For her part, Kahlo painted “My Dress Hangs Here” in reaction to the economic disparity she witnessed in New York City while she and her husband lived there during his Rockefeller commission. Her disgust with the affectations of the city’s high society and its obsession with progress at seemingly any cost is as much a testament to her socialist principles, however reviled, as anything. In it, a traditional Mexican Tehuana dress of the sort that Kahlo was known to wear, hangs empty admist a swirl of skyscrapers, smokestacks and glittering symbols of celebrity and prosperity. At the bottom of the canvas scores of people stand in the bread and unemployment lines of the era. It seems to ask how can there be so much prosperity among such suffering?

Marxism seemed to her a solution to that disparity, and late in her life she turned to it in earnest, said her biographer Hayden Herrera in a lecture at AGO in December. It appears more overtly in her paintings during this period more than any other. But that ideology is always tied up with her pain. So by the time a visitor to the exhibit makes it to the body cast (there were dozens) that Kahlo was forced to wear after her many operations, they are not surprised by the images Kahlo painted onto it: an unborn baby, symbolizing one of the many pregnancies she could never bring to term, and a hammer and sickle above the heart. But then a small detail brings you back to the common narrative of Kahlo’s life. The plaster corset is propped up by a stainless steel support in such a way that one can’t help thinking about the handrail that impaled her as a young woman.

Mystery of chemistry

The premise of politics could be demanding for viewers who come to the show not knowing much more about Kahlo than the pop culture images prevalent since the late 1970s, when feminist scholarship helped vaunt her to near mythic status. In turn, making the ideological case to viewers less familiar with Rivera’s work presents its own issues, since his wife’s story long ago eclipsed his outside their native Mexico.

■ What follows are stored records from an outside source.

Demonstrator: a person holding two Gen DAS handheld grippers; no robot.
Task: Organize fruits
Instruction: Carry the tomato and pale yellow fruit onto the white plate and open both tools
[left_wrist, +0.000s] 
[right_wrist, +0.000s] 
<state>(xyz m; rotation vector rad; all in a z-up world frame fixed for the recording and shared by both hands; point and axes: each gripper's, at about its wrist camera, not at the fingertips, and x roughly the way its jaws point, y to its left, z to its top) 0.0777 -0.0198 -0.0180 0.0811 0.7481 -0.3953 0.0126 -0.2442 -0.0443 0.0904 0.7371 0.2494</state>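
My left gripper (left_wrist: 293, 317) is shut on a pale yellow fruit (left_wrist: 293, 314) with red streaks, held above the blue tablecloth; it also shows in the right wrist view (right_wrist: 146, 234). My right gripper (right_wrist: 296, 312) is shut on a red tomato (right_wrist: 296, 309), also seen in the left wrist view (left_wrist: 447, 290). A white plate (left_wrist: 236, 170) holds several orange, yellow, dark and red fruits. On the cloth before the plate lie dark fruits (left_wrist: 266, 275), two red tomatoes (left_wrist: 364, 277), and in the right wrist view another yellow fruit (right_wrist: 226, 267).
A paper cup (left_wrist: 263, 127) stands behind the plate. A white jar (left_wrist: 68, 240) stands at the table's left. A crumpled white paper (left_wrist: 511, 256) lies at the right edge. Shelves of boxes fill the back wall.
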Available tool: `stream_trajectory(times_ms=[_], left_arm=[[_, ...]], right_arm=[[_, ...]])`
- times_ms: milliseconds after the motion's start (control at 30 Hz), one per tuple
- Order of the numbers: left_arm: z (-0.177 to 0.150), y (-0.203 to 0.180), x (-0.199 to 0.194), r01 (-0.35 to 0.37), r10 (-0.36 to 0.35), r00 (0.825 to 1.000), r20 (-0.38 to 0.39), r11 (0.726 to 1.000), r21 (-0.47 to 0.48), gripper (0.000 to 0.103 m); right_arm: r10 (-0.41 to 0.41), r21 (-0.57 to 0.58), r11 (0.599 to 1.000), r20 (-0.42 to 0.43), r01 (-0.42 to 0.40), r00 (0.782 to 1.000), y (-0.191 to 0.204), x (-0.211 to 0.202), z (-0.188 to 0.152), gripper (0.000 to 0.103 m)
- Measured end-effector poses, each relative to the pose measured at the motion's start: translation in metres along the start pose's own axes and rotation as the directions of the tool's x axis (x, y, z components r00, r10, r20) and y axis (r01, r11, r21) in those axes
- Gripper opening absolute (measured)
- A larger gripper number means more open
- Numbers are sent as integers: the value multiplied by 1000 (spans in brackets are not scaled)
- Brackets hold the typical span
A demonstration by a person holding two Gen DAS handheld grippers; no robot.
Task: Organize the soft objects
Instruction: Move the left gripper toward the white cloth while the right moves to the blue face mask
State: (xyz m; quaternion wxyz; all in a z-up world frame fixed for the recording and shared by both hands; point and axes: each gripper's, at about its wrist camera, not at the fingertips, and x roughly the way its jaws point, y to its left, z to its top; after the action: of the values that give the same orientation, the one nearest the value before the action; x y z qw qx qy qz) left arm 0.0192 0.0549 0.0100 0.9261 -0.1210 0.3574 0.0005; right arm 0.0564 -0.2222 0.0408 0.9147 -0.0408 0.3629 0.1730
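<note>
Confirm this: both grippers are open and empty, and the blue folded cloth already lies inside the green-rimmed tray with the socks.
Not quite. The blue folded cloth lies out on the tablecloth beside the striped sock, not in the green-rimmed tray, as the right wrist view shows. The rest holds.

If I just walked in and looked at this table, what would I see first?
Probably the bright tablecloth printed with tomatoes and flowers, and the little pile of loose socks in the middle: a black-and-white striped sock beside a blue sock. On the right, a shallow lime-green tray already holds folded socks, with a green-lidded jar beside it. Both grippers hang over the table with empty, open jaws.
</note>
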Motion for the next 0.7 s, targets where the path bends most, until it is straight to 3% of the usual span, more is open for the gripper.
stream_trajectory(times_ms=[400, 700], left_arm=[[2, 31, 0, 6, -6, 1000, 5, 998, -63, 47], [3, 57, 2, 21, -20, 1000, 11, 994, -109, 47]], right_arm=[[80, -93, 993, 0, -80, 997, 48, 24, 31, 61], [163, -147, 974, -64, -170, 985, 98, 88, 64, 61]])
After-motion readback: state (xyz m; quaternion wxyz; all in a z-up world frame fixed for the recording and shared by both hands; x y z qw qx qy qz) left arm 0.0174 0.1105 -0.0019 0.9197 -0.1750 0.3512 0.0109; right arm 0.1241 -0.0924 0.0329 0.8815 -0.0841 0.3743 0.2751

In Toronto, it was done chronologically following their lives from birth to death. From early mock-ups of the High’s exhibit, it appears the case is made more thematically. At AGO, Tuer alternated the paintings and lithographs with the photographs along walls painted in tones of warm gray meant to mimic the stones of the Ministry of Education. In this way the photos furthered the story line, guiding viewers through a complicated relationship. Against the High’s backdrop of brick red, deep blue and white, the case is made that the two were peers in a way that should be remembered beyond Kahlo’s seven greatest paintings, Rivera’s images of peasants and calla lilies, and the wreck that was their marriage. The final room punctuates that point, where the High’s curators have put all of the photographs together so the viewer sees them as they were from beginning to end.

But the question lingers: Did Frida and Diego really stay together because they were like-minded thinkers?

There may never be a satisfactory answer, but some will try to divine it each time they look at the worlds the couple created on canvas.